EXERCISE GOAL
Return the listing that follows, word for word.

THE DATA
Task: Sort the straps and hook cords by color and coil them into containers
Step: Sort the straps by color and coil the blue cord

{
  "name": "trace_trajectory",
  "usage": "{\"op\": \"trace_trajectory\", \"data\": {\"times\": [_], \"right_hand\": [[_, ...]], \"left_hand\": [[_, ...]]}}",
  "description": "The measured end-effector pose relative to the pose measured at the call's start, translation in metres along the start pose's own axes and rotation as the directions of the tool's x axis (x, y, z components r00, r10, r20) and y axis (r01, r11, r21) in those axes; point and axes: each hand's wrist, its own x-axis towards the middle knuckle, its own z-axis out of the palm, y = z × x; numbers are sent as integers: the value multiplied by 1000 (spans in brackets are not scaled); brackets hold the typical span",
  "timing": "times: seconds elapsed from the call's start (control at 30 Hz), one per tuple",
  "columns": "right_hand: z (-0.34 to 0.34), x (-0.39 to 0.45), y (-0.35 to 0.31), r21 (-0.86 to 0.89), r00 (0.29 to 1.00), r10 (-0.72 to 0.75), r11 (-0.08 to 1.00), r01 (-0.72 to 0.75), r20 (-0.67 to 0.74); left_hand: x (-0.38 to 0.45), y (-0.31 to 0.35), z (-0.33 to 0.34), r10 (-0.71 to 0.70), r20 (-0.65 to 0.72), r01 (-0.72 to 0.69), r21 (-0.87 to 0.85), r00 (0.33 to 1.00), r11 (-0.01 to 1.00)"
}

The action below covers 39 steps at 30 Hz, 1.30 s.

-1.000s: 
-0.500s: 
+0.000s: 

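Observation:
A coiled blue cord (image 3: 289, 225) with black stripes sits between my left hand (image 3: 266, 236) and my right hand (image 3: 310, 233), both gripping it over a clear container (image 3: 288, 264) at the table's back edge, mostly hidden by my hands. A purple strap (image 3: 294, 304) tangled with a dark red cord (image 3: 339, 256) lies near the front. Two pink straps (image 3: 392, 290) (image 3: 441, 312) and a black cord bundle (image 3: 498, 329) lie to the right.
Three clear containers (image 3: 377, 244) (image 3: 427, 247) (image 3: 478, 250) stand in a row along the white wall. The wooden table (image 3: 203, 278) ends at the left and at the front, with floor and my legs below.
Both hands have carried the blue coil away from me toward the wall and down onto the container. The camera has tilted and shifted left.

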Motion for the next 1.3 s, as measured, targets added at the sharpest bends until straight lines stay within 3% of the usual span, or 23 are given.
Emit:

OUTPUT BELOW
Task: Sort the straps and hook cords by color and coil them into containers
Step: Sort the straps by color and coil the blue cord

{
  "name": "trace_trajectory",
  "usage": "{\"op\": \"trace_trajectory\", \"data\": {\"times\": [_], \"right_hand\": [[_, ...]], \"left_hand\": [[_, ...]]}}",
  "description": "The measured end-effector pose relative to the pose measured at the call's start, translation in metres along the start pose's own axes and rotation as the directions of the tool's x axis (x, y, z components r00, r10, r20) and y axis (r01, r11, r21) in those axes; point and axes: each hand's wrist, its own x-axis towards the middle knuckle, its own z-axis out of the palm, y = z × x; numbers are sent as integers: the value multiplied by 1000 (spans in brackets are not scaled); brackets hold the typical span",
  "timing": "times: seconds elapsed from the call's start (control at 30 Hz), one per tuple",
  "columns": "right_hand: z (-0.34 to 0.34), x (-0.39 to 0.45), y (-0.35 to 0.31), r21 (-0.86 to 0.89), r00 (0.29 to 1.00), r10 (-0.72 to 0.75), r11 (-0.08 to 1.00), r01 (-0.72 to 0.75), r20 (-0.67 to 0.74); left_hand: x (-0.38 to 0.45), y (-0.31 to 0.35), z (-0.33 to 0.34), r10 (-0.71 to 0.70), r20 (-0.65 to 0.72), r01 (-0.72 to 0.69), r21 (-0.87 to 0.85), r00 (0.33 to 1.00), r11 (-0.01 to 1.00)"
}

The action below covers 39 steps at 30 Hz, 1.30 s.

-1.000s: 
-0.500s: 
+0.000s: 

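Observation:
A coiled blue cord (image 3: 289, 225) with black stripes sits between my left hand (image 3: 266, 236) and my right hand (image 3: 310, 233), both gripping it over a clear container (image 3: 288, 264) at the table's back edge, mostly hidden by my hands. A purple strap (image 3: 294, 304) tangled with a dark red cord (image 3: 339, 256) lies near the front. Two pink straps (image 3: 392, 290) (image 3: 441, 312) and a black cord bundle (image 3: 498, 329) lie to the right.
Three clear containers (image 3: 377, 244) (image 3: 427, 247) (image 3: 478, 250) stand in a row along the white wall. The wooden table (image 3: 203, 278) ends at the left and at the front, with floor and my legs below.
Both hands have carried the blue coil away from me toward the wall and down onto the container. The camera has tilted and shifted left.
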
Motion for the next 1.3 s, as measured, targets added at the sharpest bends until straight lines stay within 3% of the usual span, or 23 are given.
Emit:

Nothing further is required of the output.